To the editor:
On May 7, a call was received at the central Fire Dispatch. The caller reported a fire at 619 No. Catherine Circle. Two engines, one ladder truck, and a battalion chief were dispatched.Within moments after their arrival, two firefighters, hauling 100 pounds of protective gear and firefighting equipment each, entered an atmosphere so dark with acrid toxic smoke that they could not see their hands in front of their faces.
They pushed through a hallway so hot that one of them received second degree burns on the tips of his ears (the only spot not directly covered by his protective clothing). They entered the room on fire and extinguished the blaze. They put their lives on the line to protect the property of the citizens of this community.
Three households and much of a fourth were saved. Incalculable suffering was avoided. The destruction was limited to one room and a hallway.
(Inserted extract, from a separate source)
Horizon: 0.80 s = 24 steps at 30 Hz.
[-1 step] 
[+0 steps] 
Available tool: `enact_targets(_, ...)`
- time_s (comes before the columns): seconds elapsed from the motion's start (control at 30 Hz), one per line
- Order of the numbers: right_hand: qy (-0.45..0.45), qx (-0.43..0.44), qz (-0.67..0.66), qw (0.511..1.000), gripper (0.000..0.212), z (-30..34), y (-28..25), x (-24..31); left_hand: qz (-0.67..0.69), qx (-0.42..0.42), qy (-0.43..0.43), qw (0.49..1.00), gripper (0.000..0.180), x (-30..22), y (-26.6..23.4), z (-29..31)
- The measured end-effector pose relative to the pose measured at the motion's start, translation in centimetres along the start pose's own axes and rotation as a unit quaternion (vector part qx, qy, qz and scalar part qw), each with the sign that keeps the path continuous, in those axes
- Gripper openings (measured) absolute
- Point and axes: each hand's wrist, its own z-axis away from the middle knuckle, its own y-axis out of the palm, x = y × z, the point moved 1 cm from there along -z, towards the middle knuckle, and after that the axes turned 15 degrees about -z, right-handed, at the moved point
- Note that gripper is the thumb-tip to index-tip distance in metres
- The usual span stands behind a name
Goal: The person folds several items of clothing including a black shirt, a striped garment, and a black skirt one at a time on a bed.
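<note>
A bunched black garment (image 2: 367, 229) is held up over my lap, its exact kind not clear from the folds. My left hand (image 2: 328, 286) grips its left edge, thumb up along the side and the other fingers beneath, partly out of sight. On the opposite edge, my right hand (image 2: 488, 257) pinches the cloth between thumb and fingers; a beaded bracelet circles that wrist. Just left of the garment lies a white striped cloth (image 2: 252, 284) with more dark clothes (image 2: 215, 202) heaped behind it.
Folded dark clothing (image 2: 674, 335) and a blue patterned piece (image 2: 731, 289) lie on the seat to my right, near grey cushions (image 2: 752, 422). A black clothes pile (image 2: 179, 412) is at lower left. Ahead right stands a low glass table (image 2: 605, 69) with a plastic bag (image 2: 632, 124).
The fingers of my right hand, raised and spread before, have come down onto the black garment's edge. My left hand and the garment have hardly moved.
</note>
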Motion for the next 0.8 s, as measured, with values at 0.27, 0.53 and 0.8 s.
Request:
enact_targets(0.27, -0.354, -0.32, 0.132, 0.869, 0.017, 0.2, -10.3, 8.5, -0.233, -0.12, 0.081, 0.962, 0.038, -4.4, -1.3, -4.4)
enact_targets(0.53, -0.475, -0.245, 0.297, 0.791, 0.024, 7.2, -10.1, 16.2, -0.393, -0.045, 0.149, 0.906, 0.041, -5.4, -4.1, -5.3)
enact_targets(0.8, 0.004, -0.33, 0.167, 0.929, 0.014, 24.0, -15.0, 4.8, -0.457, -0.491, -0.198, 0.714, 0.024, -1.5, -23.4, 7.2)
If they had not attacked the fire so aggressively, it could easily have spread throughout the apartment and into the other three apartments in the building. Minutes can mean the difference between having one room destroyed and an entire apartment building leveled.
But the most extraordinary fact about this fire was that it was not even interesting enough to make the back page of both major newspapers of this city. And in the one paragraph of coverage it did receive, the firefighter injured and sent to the University Hospital for treatment was not mentioned at all.
Fighting fire is a very scary business. We do it, and we do it gladly. We know that we have the training and the equipment at hand ready to help people in need, and to protect lives and property. This is our job, public service. All we ask is a little recognition and adequate compensation.
Wm. Dorrell Henderson
Salt Lake City Fire Dept.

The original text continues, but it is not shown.